AP
After nearly four decades of controversies around her and her husband, former President Bill Clinton, people have already decided whether they trust her or not, and they won't be moved by new stories about her email server or Benghazi talking points or anything else.
And while her support for the Iraq war was a negative for Democratic voters, the polls indicated that they had decided to forgive her for it.
The surprising and persistent success of the Bernie Sanders campaign showed that I was wrong: Many of Clinton's fans could be persuaded to vote for someone else.
He managed to do so in large part by focusing on two issues on which Clinton had not been previously attacked much: Wall Street, and the concern that Clinton is too cozy with it, as exemplified by her paid speeches to Goldman Sachs; and free trade, which Clinton has intermittently supported.
Tuesday night's result in Michigan was shocking, in that Sanders narrowly won when the polls said he would lose by nearly 20 points. A new CNN poll out today has Clinton leading by 30 points in next week's Ohio primary, while a Chicago Tribune poll last week had her leading by 42 in Illinois. But I'm not sure I believe either poll in light of the Michigan results.
That said, while this loss is surely disorienting for the Clinton campaign, they shouldn't panic, for a few reasons.
The first is that Sanders did not win Michigan by enough to be on pace to overtake Clinton in pledged delegates. Last month, FiveThirtyEight produced a useful chart of where Sanders needed to win, and by how much, in order to fight Clinton to a draw.
To win nationally, you have to win your most demographically favorable states by a lot, in order to offset losses in your weak regions. The calculations are fairly simple on the Democratic side because all states award their delegates proportionally.
The FiveThirtyEight calculations showed Sanders needed to win Michigan by four points, and he won only by two. But the news is worse for him than that. He's underperformed his targets in most of the voting states to date. For example, he needed to win Massachusetts by 11 points, and instead he lost by one. So, in order to make up lost ground, he needed to outperform his targets in Michigan (and everywhere else) by a significant margin. He didn't.
Thomson Reuters
The other reason for Clinton not to panic is that trade likely matters more as a political issue in Michigan than in any other state. If the Michigan results present the worst case scenario for how much a fight over trade can hurt her in a contest against Sanders, she will still be on pace to win a comfortable majority of delegates.

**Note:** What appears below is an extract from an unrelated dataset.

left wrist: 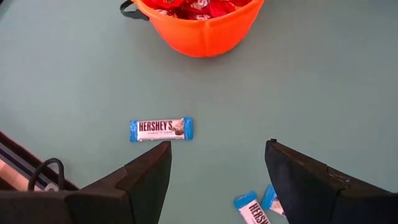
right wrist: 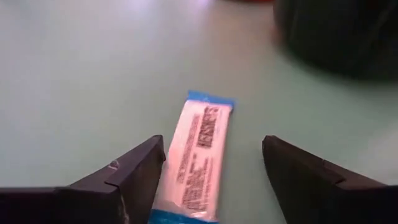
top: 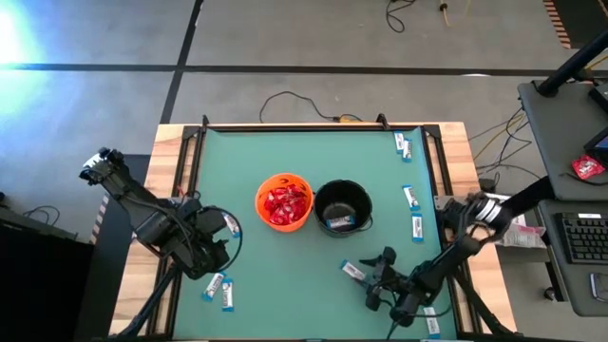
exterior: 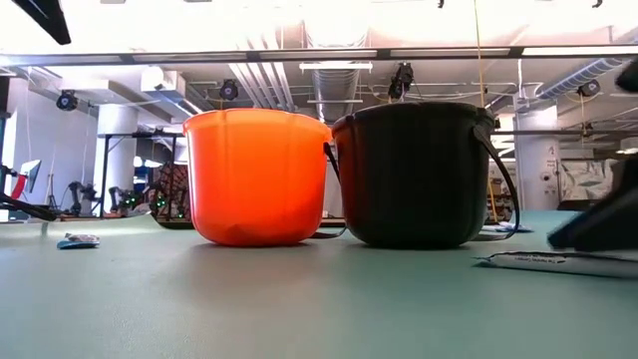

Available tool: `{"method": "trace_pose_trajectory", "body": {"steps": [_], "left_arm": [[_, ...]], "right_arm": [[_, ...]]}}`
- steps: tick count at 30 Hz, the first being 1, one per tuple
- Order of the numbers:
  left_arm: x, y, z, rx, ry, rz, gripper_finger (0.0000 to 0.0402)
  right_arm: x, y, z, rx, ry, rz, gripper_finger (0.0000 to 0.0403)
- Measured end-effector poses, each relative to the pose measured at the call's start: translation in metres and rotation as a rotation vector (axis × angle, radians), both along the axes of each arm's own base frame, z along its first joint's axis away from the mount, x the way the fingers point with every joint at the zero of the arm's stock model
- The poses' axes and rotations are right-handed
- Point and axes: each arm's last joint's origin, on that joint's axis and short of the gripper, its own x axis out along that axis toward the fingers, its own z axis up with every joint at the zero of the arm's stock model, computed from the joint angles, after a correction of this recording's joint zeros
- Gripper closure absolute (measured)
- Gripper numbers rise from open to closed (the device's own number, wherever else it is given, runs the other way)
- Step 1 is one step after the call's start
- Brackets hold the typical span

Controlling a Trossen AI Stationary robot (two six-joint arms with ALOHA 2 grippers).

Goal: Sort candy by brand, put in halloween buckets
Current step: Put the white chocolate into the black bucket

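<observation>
orange bucket (top: 283, 201): upright, red packets inside; black bucket (top: 342, 206): touching beside it; white-blue bars (top: 414, 227): scattered around

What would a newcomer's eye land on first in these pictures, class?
Two pails side by side at mid-table: the orange bucket heaped with red candy packets, and the black bucket on its right. Near the front edge, the right gripper stands open over a white-and-blue bar lying on the green table.

This is a robotics lab. Beyond the green worktop (exterior: 299, 299) run exposed ceiling ducts (exterior: 329, 80) and white columns (exterior: 118, 150). A desk with a keyboard (top: 581, 237) stands beside loose floor cables (top: 294, 103).
</observation>
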Motion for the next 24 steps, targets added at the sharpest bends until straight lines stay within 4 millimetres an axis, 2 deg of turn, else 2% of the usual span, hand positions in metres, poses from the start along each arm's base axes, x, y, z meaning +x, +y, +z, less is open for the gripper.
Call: {"method": "trace_pose_trajectory", "body": {"steps": [5,10,16,24], "left_arm": [[0.0,0.002,0.0,0.01,0.011,0.008,0.0159],[0.002,0.005,0.0,0.01,0.01,0.023,0.0159],[0.003,0.006,0.0,0.015,0.013,0.018,0.0159],[0.003,0.006,0.0,0.022,0.007,0.019,0.0159]], "right_arm": [[0.007,0.004,-0.023,-0.002,-0.071,-0.024,0.0162],[0.012,-0.002,-0.035,-0.067,-0.096,-0.071,0.0182],[0.019,-0.008,-0.037,-0.118,-0.033,-0.045,0.0211],[0.022,-0.012,-0.039,-0.092,0.013,-0.033,0.0261]]}}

Analysts have been blown away by Clinton's reduced margin among black voters in Michigan. Exit polls suggested she won them by just a 2-to-1 split, compared to 9-to-1 in Mississippi. Is this about Clinton's super-solid support from black voters being a phenomenon specific to the South? Or is it about black Michigan voters, like white Michigan voters, being especially likely to care about trade?
We will have test cases next week: Illinois and Ohio are also Rust-Belt states, but they haven't been as hurt by global manufacturing trade as Michigan has. If Clinton manages a solid win in both states - even a win by much less than the landslide margins shown in current polls - that will be a sign the bleeding was confined to Michigan, and that she might still wrap up the nomination well before all the voting is done in June.
There is one more question for Clinton: Even if she shouldn't worry that she will fall behind Sanders for the nomination, should she worry that a Republican opponent will successfully use the same attacks Sanders has in a general election?
Facing a normal Republican, this wouldn't be a big issue. A normal Republican would be more committed to free trade than Clinton, who now says she opposes the Trans-Pacific Partnership. And a normal Republican would be hesitant to bash the banks, both because that feels anti-business and because it would offend wealthy Republican donors who work for or own the banks.
Donald Trump is not a normal Republican. He has capitalized on the same anti-trade, anti-elite sentiments as Sanders and would co-opt many of Sanders' talking points in the general election, trying to win over his fans from the primary.
But fortunately for Clinton, there is a lot about Trump to turn off Sanders voters: His support for huge tax cuts on the wealthy, his calls for the United States military to commit war crimes, his crude and offensive stereotyping of minority groups - take your pick. Plus, Trump will surely alienate some voters who normally vote for normal Republican candidates, offsetting whatever gains he might make among Sanders voters.
Still, running against Trump will require a different campaign than the textbook one the campaign would run against Ted Cruz, and one that is more focused on defending states like Michigan.
All of which is to say, Clinton has been extremely lucky. If she had faced a Democratic opponent who could capitalize on the same themes as Sanders while being more acceptable to party elites - someone like Massachusetts Sen. Elizabeth Warren or Ohio Sen. Sherrod Brown - she'd be losing. And if she faced the prospect of a populist, anti-trade Republican opponent without all of Trump's baggage, she'd be at a disadvantage in the general.
But you can't beat something with nothing, and Clinton's advantage remains that nobody she is running against is well-positioned to beat her nationally.